All lines with the word "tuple" are to be found and copied from the listing.
↓↓↓
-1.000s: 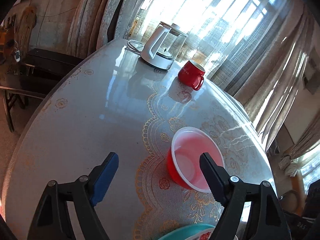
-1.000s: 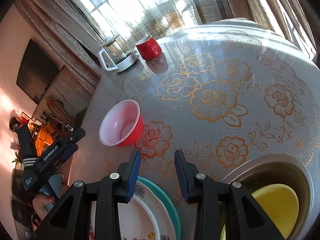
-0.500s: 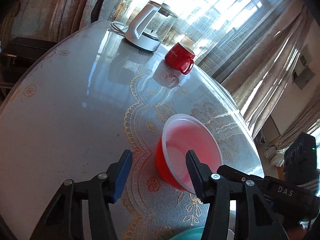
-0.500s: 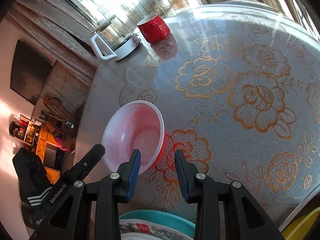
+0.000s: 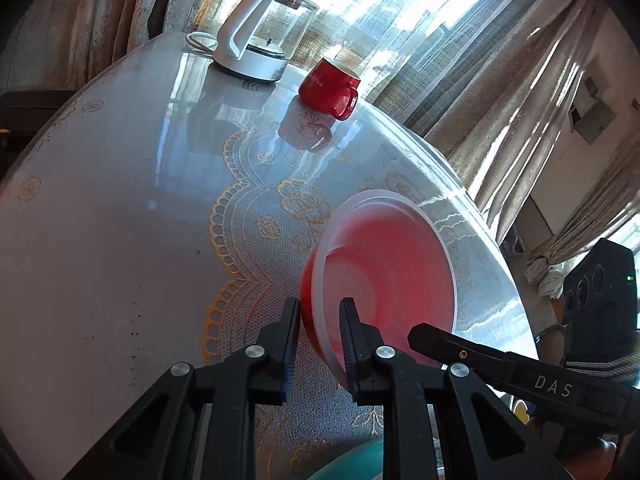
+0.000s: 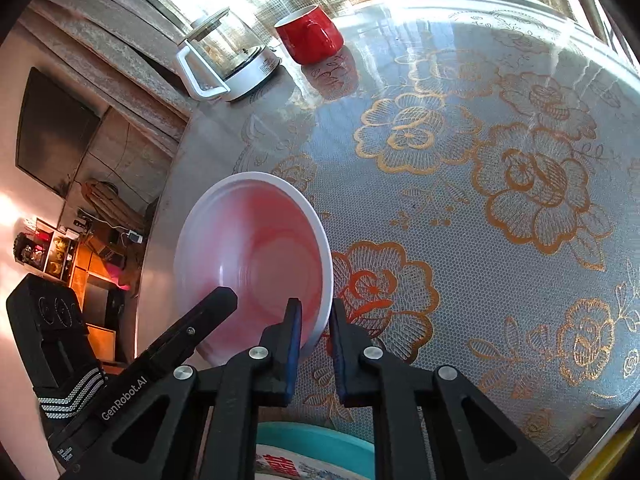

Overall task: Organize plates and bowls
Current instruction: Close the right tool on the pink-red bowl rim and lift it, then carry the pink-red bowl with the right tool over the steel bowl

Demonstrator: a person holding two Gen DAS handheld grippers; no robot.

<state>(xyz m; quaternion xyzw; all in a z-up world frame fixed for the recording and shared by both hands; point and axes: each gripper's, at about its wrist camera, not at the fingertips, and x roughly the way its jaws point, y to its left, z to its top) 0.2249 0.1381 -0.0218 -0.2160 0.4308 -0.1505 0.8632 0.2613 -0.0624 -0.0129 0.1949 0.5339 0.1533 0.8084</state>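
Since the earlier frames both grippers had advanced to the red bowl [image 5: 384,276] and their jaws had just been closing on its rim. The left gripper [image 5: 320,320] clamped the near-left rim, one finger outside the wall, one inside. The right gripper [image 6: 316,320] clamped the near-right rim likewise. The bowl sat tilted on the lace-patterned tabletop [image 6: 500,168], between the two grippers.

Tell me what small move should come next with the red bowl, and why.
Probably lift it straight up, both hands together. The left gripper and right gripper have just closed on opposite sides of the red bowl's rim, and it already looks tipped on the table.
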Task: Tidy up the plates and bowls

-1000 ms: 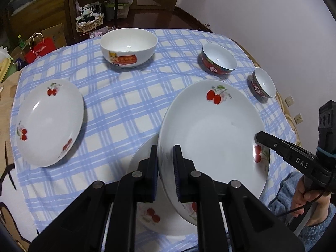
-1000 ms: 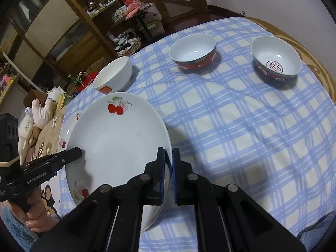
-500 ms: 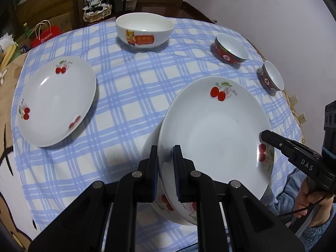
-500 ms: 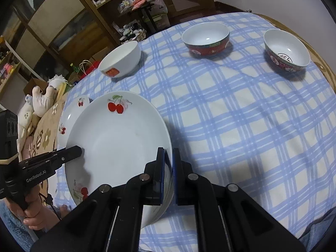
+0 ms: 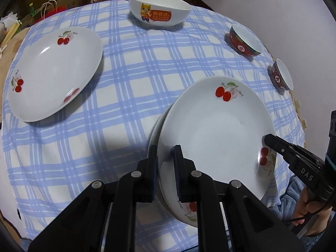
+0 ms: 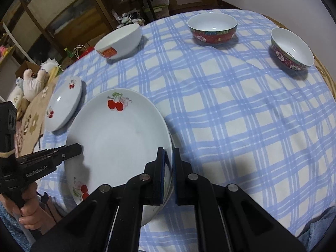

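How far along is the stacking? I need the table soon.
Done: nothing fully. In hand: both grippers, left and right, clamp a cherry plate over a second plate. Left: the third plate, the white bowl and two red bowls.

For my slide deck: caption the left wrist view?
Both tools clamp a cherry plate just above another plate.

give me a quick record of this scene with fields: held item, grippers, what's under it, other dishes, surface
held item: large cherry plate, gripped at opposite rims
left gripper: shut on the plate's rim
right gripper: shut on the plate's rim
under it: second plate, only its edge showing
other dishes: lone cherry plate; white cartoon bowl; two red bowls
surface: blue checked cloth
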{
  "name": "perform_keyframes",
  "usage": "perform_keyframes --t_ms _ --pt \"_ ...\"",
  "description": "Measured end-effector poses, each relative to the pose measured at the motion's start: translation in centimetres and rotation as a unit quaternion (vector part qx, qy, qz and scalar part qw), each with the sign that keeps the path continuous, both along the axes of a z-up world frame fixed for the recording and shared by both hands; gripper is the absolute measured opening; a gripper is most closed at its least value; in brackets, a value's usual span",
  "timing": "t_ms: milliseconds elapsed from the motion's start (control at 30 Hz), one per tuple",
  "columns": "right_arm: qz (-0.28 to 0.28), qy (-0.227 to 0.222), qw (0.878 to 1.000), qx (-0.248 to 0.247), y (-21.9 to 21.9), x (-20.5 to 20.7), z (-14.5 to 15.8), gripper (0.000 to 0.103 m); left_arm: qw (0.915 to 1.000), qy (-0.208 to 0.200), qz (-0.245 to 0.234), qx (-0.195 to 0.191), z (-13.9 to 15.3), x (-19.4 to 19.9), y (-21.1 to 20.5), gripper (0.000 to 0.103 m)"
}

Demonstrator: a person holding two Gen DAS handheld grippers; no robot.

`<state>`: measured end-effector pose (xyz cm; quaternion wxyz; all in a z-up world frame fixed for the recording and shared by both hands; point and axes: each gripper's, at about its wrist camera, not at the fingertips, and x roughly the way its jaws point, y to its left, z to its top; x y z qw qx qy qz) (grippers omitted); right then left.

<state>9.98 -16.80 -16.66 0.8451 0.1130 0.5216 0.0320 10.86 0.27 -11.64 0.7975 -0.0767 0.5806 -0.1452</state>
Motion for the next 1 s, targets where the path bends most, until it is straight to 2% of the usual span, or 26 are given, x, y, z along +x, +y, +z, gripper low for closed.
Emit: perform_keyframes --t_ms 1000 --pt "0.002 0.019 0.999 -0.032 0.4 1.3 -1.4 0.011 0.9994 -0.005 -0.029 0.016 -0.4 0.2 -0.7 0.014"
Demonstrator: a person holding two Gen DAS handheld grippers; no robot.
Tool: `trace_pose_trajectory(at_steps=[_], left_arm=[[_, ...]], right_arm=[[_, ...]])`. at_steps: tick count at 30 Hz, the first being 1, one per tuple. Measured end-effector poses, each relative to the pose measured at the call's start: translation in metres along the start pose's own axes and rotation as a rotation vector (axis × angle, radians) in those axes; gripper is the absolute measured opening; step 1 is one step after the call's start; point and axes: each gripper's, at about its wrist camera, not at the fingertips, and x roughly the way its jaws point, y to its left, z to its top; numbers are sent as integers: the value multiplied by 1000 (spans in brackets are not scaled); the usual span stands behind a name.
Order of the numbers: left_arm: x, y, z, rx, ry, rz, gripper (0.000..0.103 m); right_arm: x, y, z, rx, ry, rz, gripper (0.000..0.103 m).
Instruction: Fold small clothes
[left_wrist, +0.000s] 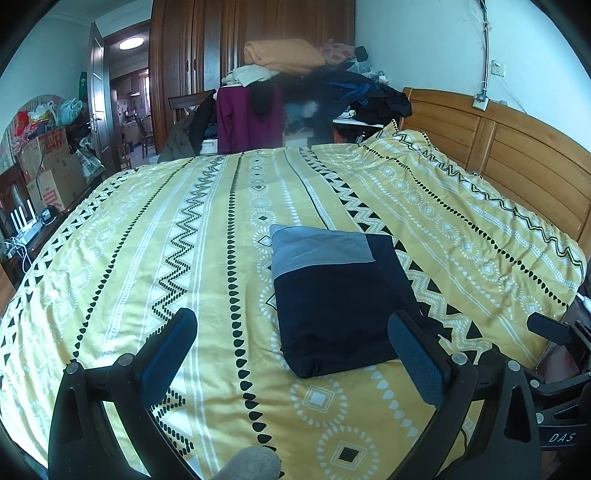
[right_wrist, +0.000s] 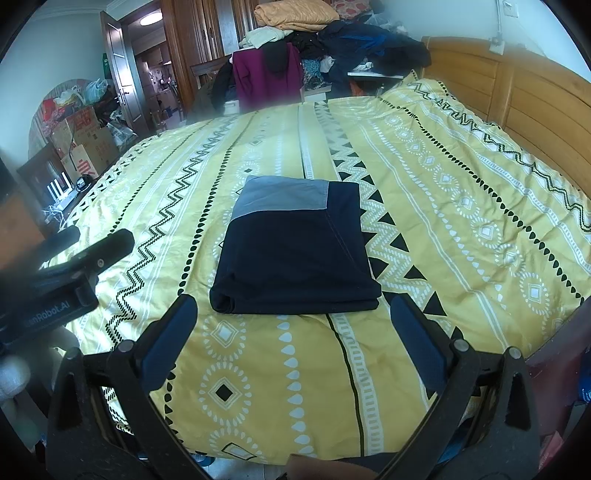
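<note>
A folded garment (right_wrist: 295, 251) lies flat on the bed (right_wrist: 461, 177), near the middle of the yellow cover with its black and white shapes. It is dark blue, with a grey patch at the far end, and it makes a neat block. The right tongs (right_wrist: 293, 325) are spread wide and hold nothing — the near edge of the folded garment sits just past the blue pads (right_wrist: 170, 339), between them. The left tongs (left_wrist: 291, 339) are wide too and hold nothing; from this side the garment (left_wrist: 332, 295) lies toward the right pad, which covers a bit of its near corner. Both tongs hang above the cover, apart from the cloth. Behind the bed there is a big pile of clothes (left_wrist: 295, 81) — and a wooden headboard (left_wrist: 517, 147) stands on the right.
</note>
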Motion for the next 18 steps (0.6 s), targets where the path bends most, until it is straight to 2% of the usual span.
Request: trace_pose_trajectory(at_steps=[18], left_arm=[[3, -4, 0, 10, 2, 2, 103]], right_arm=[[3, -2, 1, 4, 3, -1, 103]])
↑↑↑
> [Exercise output]
  "timing": "t_ms: milliseconds elapsed from the motion's start (control at 30 Hz), one per tuple",
Tool: `trace_pose_trajectory(at_steps=[_], left_arm=[[_, ...]], right_arm=[[_, ...]])`. at_steps: tick count at 30 Hz, the first being 1, one per tuple. Measured end-effector poses, each relative to the pose measured at the call's start: translation in metres along the start pose's own axes and rotation as a rotation vector (axis × angle, radians) in those axes; gripper is the absolute measured opening; step 1 is one step after the call's start; point and axes: each gripper's, at about its wrist camera, not at the fingertips, and x roughly the way its jaws point, y to its left, z to its top; numbers are sent as integers: the value multiplied by 1000 (spans in brackets are not scaled); the usual span stands behind a name.

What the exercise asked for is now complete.